All lines holding the word "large" should be located in the records and copied.

= = = =

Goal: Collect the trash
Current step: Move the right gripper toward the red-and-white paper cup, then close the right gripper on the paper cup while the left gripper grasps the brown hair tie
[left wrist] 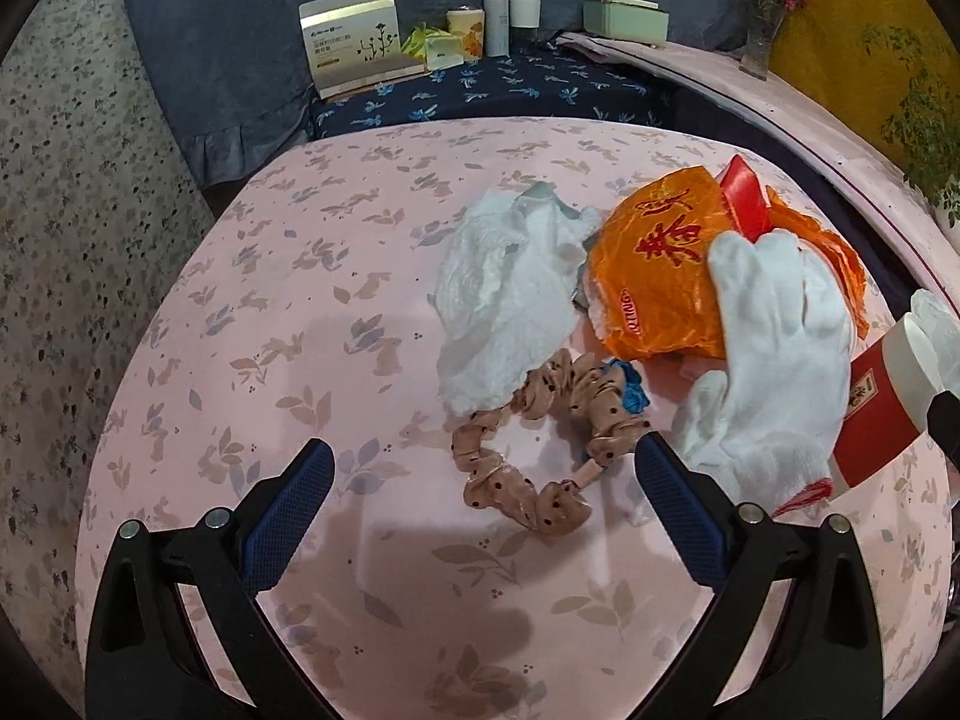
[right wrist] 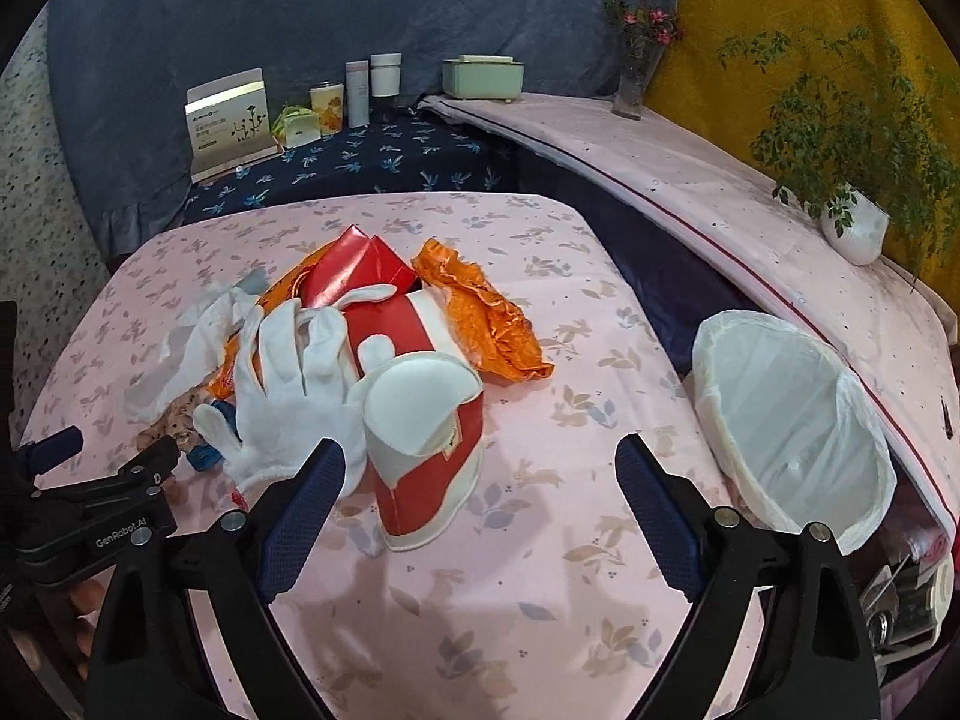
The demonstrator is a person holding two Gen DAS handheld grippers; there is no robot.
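Observation:
A pile lies on the pink leaf-print cloth (left wrist: 300,312): crumpled white tissue (left wrist: 510,294), an orange plastic bag (left wrist: 654,276), a white glove (left wrist: 774,366), a red-and-white carton (right wrist: 432,438) and a dotted tan scrunchie (left wrist: 528,444). My left gripper (left wrist: 480,498) is open and empty, just short of the scrunchie. My right gripper (right wrist: 480,498) is open and empty, in front of the carton. The bag (right wrist: 492,312), glove (right wrist: 288,384) and tissue (right wrist: 198,330) also show in the right wrist view. A white-lined trash bin (right wrist: 792,420) stands at the table's right edge.
Boxes and jars (left wrist: 420,36) stand on a dark blue cloth at the back. A glass vase (right wrist: 636,72) and a potted plant (right wrist: 852,228) sit on the pink ledge at right. My left gripper's body (right wrist: 108,504) shows at the right wrist view's left edge.

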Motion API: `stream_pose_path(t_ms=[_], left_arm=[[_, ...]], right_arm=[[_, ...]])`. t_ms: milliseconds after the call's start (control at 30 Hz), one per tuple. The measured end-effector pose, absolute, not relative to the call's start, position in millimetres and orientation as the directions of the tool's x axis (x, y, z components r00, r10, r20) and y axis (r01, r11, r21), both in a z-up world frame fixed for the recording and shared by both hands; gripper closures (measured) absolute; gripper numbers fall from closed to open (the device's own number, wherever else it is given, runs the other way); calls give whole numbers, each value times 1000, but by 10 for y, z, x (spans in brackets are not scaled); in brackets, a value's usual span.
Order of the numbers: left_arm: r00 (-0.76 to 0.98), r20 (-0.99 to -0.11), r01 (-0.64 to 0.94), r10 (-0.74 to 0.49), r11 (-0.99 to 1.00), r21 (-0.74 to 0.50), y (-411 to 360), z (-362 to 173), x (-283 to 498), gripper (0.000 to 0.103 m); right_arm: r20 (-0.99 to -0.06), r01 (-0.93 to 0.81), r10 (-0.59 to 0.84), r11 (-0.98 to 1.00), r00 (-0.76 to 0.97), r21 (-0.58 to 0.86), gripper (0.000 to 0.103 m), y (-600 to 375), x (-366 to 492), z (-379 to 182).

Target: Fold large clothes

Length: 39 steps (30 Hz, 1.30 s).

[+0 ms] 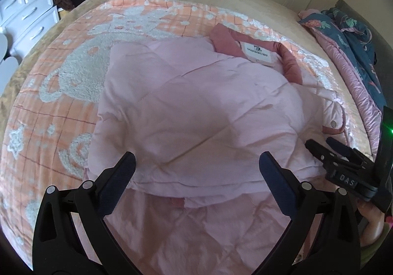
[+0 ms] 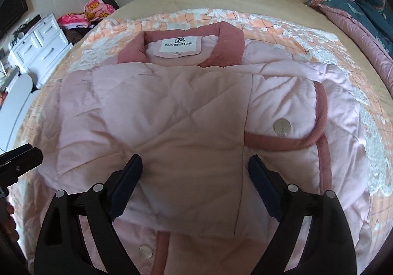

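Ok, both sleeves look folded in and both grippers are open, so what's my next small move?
Probably lower both onto the near hem and pinch it. The jacket lies with its sleeves folded across, collar at the far end, and the left hand-held gripper and right hand-held gripper hover open, holding nothing.

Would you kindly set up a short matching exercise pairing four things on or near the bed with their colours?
Things:
1. jacket
2. collar
3. duvet
4. drawer unit

Colours:
A. white
B. dark teal with flowers
C. pale pink, quilted
D. dusty rose

Pairs: 1-C, 2-D, 3-B, 4-A. The jacket lies on the orange checked blanket, with the duvet bunched at the bed's right edge.
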<state>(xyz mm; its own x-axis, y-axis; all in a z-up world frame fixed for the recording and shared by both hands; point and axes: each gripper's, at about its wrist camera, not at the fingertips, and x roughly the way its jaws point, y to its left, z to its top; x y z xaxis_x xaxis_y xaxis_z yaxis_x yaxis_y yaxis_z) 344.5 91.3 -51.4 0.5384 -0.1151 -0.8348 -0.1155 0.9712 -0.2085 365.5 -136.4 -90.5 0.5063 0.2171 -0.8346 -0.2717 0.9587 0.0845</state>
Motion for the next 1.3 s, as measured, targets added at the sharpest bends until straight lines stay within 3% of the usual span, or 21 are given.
stream_pose_path(t_ms=[567,1300], left_arm=[[597,-792,-101,-128,967,-232,837,-91,3160,9],[670,-728,-64,-142,967,-247,721,467,2642,9]], right_arm=[[-760,-295,339,934,554,201,6,-1567,3122,-236],[-642,-340,373,923,670,181,4,-1760,2410,592]])
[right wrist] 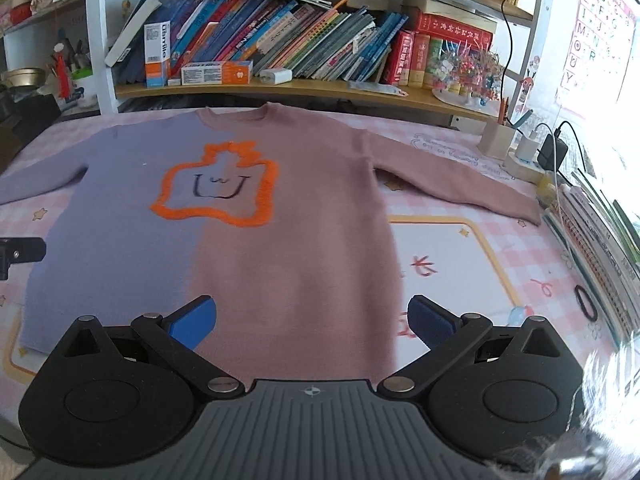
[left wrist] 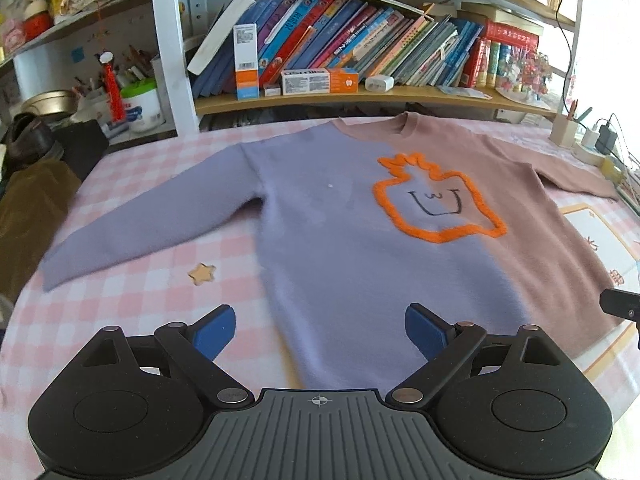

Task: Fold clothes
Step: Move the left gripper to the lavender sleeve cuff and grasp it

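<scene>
A sweater [left wrist: 340, 216] [right wrist: 280, 240] lies flat, front up, on the pink checked table, half lilac and half dusty pink, with an orange outlined figure [left wrist: 436, 200] [right wrist: 218, 190] on the chest. Both sleeves are spread out sideways: the lilac sleeve [left wrist: 148, 224] to the left, the pink sleeve [right wrist: 452, 178] to the right. My left gripper [left wrist: 320, 334] hovers open over the lilac hem with nothing between its blue pads. My right gripper [right wrist: 312, 322] stands open above the pink hem, also holding nothing. Each gripper's edge shows in the other's view.
A bookshelf [left wrist: 360, 96] full of books runs behind the table. A power strip with chargers [right wrist: 536, 152] and a pen pot [right wrist: 496, 140] stand at the back right, stacked notebooks [right wrist: 600, 236] along the right edge. Dark clothes [left wrist: 28, 200] lie at the left.
</scene>
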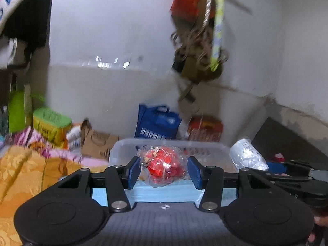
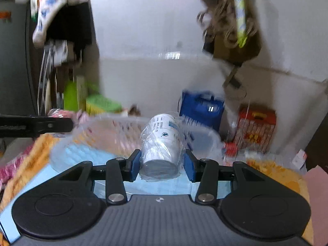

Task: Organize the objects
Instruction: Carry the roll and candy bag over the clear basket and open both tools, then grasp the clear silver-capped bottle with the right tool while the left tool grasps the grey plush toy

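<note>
Left gripper (image 1: pixel 163 172) pinched a clear bag of red pieces (image 1: pixel 163 167), held just before the translucent basket (image 1: pixel 123 149). Right gripper (image 2: pixel 162 164) clamped a plastic-wrapped white cup stack (image 2: pixel 162 143) over the same basket.

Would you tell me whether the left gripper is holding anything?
Yes: the left gripper is shut on the red wrapped packet, pads pressing both sides.
</note>
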Available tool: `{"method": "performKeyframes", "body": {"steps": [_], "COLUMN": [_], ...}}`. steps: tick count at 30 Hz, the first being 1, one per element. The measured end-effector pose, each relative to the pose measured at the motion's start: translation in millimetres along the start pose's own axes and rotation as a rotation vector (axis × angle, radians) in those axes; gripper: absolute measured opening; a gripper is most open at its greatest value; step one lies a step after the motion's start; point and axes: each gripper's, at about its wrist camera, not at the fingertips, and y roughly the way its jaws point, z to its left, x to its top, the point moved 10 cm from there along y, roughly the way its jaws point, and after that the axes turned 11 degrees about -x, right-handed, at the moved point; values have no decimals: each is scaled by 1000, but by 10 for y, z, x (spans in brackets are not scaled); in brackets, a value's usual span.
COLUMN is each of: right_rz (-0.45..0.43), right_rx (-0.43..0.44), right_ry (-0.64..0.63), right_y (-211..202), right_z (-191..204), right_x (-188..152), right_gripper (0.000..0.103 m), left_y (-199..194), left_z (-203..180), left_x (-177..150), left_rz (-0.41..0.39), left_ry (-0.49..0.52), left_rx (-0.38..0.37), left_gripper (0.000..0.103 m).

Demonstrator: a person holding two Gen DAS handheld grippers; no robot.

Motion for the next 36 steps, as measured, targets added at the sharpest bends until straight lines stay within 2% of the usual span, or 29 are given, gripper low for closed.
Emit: {"method": "performKeyframes", "body": {"steps": [1,4,7,8,9,10,11,12,14,17,19,22,23,24,26,28,30,32,34,36], "right_rz": [13,6,-3,-15,-35,-59,-99,-148,-213,-218,-204,-129,-61,-8,35,52,51,70,101,130], "right_rx": [5,-22,-9,-17,-35,-57,-89,-107,-92,-78,-40,31,52,58,49,60,80,123,171,185], "right_ry": [3,-22,-12,-19,-34,-45,-48,-41,-8,59,83,112,102,90,73,46,44,94,144,142], "right_y": [77,186,217,198,171,127,45,-69,-312,-682,-878,-1038,-1008,-991,-984,-987,-978,-961,-915,-851], "right_z": [20,15,40,45,51,44,22,-4,-52,-117,-128,-96,-53,-37,-40,-3,20,33,101,153], "right_x": [-13,-74,-124,-125,-117,-71,-50,-34,-60,-311,-576,-1109,-1271,-1397,-1599,-1717,-1699,-1669,-1670,-1681], "right_gripper": [48,48,49,54,70,82,102,103,103,103,103,103,103,103,103,103,103,102,92,80], "left_y": [111,334,481,504,495,479,443,365,204,-115,-226,-453,-505,-544,-576,-598,-597,-585,-531,-481], "left_z": [39,156,249,267,273,282,277,260,222,150,69,25,-11,-54,-100,-108,-134,-171,-210,-228], "left_x": [-33,-86,-146,-163,-166,-166,-134,-109,-77,-98,-282,-738,-874,-1013,-1193,-1306,-1345,-1360,-1412,-1457], "left_rz": [24,27,37,34,30,18,-8,-42,-89,-142,-82,-31,-18,-5,25,45,56,59,71,84], "left_ry": [-10,-29,-38,-38,-30,-18,-8,10,57,96,103,71,82,96,116,109,107,106,116,141], "left_rx": [1,29,48,44,46,53,46,50,68,85,30,70,67,61,67,83,79,72,71,77], "left_gripper": [54,54,54,60,79,87,93,99,103,103,103,103,103,103,103,103,103,102,102,102]}}
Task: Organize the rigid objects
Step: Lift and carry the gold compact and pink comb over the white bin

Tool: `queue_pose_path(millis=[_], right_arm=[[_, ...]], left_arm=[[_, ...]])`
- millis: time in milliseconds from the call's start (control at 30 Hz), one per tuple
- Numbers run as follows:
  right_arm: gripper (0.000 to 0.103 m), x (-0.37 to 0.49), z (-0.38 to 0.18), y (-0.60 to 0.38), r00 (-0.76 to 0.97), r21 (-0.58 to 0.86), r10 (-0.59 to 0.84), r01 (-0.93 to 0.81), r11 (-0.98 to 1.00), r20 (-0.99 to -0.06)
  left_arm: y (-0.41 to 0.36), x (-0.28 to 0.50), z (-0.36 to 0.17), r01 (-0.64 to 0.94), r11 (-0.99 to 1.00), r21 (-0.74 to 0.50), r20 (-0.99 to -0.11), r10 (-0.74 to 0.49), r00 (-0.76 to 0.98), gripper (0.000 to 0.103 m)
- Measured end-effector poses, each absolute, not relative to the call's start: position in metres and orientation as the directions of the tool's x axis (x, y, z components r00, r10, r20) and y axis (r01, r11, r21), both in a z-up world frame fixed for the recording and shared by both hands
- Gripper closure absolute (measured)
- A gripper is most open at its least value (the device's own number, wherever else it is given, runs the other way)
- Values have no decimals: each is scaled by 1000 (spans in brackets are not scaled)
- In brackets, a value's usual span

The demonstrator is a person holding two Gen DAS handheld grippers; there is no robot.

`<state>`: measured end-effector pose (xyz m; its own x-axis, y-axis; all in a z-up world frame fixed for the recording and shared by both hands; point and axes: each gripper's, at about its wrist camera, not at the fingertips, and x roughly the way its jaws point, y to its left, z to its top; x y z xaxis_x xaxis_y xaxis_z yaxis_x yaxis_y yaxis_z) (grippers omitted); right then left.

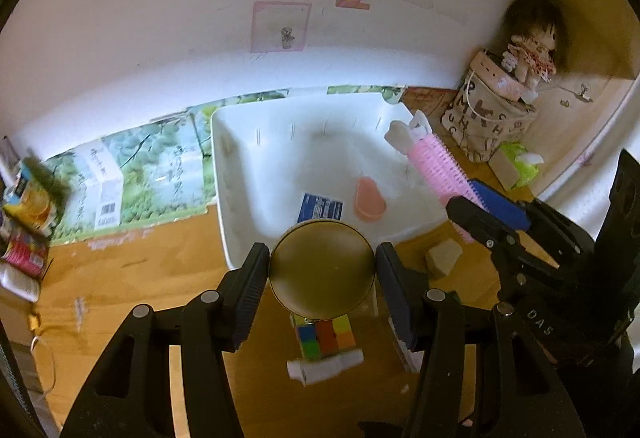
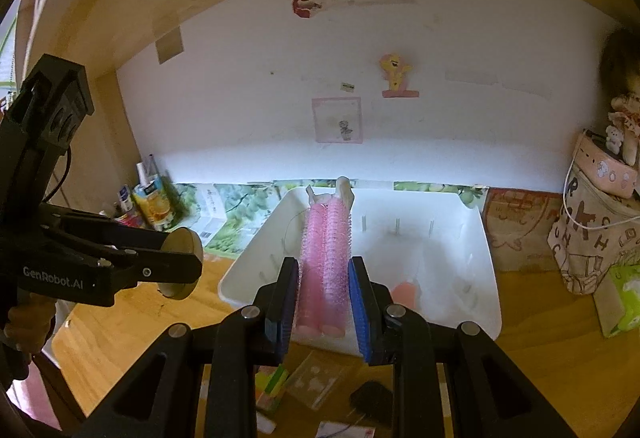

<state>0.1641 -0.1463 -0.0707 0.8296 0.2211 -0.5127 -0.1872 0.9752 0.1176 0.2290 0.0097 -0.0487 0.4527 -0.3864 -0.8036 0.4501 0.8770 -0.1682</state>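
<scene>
The left gripper (image 1: pixel 322 274) clamps a round brass-coloured metal tin (image 1: pixel 322 269) above the wooden desk (image 1: pixel 132 278); the right gripper (image 2: pixel 324 302) pinches 2 pink bristly hair rollers (image 2: pixel 325 258) over the white plastic bin (image 2: pixel 486 258), which holds a blue card (image 1: pixel 321 207) and a pink, possibly soft, item (image 1: pixel 370 201) — a multicoloured puzzle cube (image 1: pixel 326 336) lies below the tin.

Child's room at home: wooden desk (image 1: pixel 120 278), stickered wall (image 2: pixel 396 77), doll (image 1: pixel 532 45), tissues (image 1: pixel 518 163).
</scene>
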Motion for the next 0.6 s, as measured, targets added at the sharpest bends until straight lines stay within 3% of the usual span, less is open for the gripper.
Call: queue_pose_path(millis=[400,600], right_arm=[[77,202,-103,-154,864,58,178,-170,984,-470],[77,215,-119,-154,863,52,188,-185,981,-468]], left_arm=[[6,281,-80,369,906,-207,-734,-393,553,44],[3,300,-102,322,930,-176,-763,-336,552,44]])
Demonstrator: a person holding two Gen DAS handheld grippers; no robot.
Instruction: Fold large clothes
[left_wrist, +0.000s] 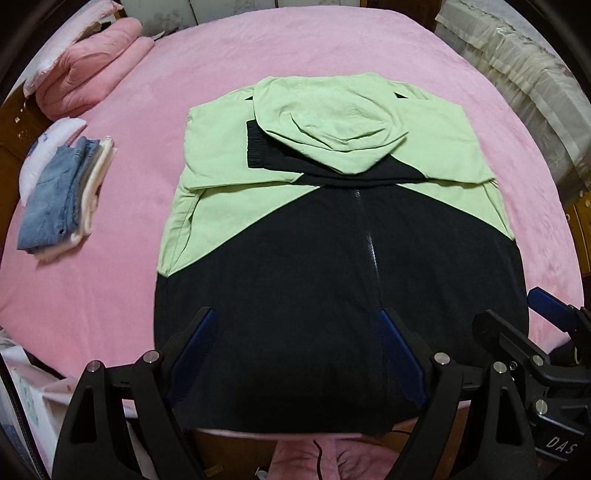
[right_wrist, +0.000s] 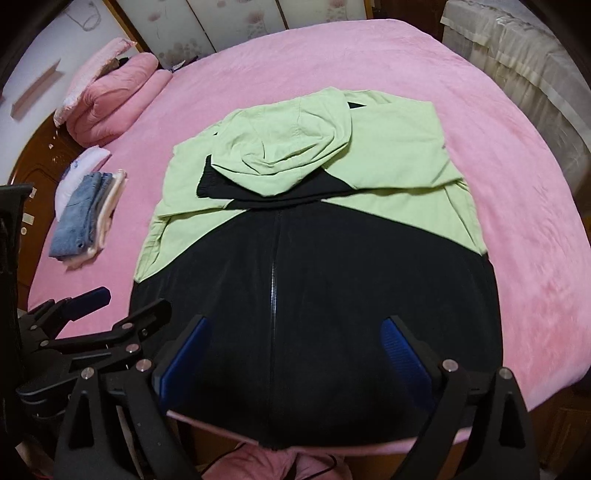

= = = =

■ **RESPONSE TO THIS TASK**:
Target: Fold large clothes
Instruction: Fold large clothes

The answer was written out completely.